Glamour ist nicht gleich Stil. Oder Eleganz. Er ist eine Haltung, die sich nicht anziehen lässt. Eine Form der Selbstbestimmung, die durch Kleidung aber Ausdruck finden kann. Die weder buhlt noch konkurriert. Eine gelassene Verführung, der man sich nicht entziehen kann.
Glamour kann unbequem sein – vor allem für die anderen: Die Kolumnisten saß im Publikum hinter Manuela Vobach.
© Aline von Drateln
Das macht Glamour so gefährlich. „Und zwar für beide Seiten: Die glamouröse Person riskiert, als arrogant oder oberflächlich zu gelten. Und das Gegenüber riskiert, sich auszuliefern“, sagt Ute Cohen. Sie trägt ein schwarz-goldenes Kleid von Saint Laurent und die Haare wie ein Hollywoodstar in den 40er-Jahren.

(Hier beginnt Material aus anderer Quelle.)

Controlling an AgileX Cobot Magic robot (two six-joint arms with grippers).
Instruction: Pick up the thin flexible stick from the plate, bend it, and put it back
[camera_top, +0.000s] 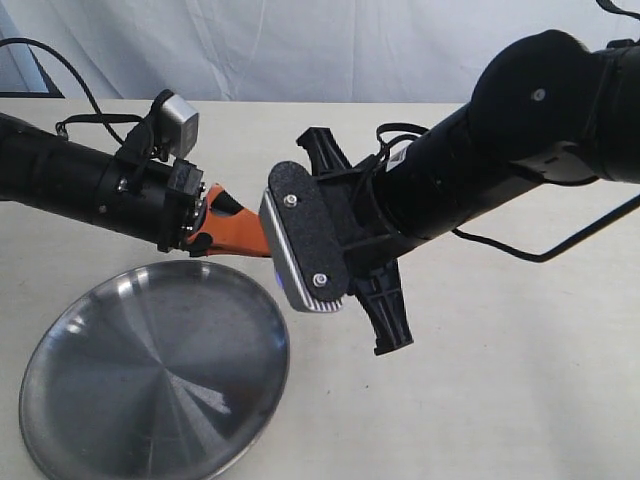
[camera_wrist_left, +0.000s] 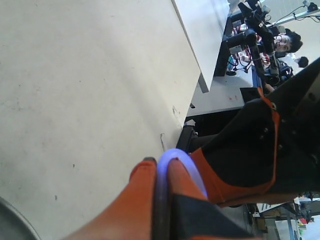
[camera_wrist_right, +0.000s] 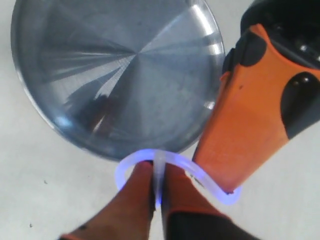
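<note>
1. Your right gripper (camera_wrist_right: 156, 172) is pinched tight on the thin flexible stick (camera_wrist_right: 129, 161). Its two orange fingers (camera_wrist_right: 132, 200) are nearly touching, and a pale length of the stick runs through the slit between them.
2. Your left gripper (camera_wrist_left: 160, 172) is clamped on the same stick, with only a dark seam between its orange fingers. The glowing curve shows just past their tips.
3. The stick is bent into a rounded arc that glows blue-violet. In the right wrist view it loops over the right gripper's fingertips and sweeps on to the tip of the left gripper's finger.
4. The two grippers sit close together, tip to tip. In the exterior view the grey wrist camera (camera_top: 300, 240) on your right arm covers the place where they meet, so you see only a faint blue glow below it.
5. The plate (camera_wrist_right: 115, 75) lies flat on the pale table (camera_top: 480, 380), with nothing in it but reflections.
6. The stick is held off the plate, just outside its rim on the side nearest the grippers.
</note>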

Doch das ist nicht, was ihre Ausstrahlung ausmacht. Tatsächlich verführt die promovierte Linguistin ihr Publikum mit durchdachter Leichtfüßigkeit. Und beleuchtet in ihrem Buch auch die dunkle Seite dieser Macht.
Ein für mich unvergesslich glamouröser Moment auf dem weltpolitischen Parkett war, als Melania in ihrer kalten Unnahbarkeit zur Vereidigung ihres Mannes einen Hut trug, der ihr Gesicht verbarg: Göttlich, als Donald Trump versuchte, sie zu küssen, doch wegen der breiten Krempe nicht an seine Frau rankam.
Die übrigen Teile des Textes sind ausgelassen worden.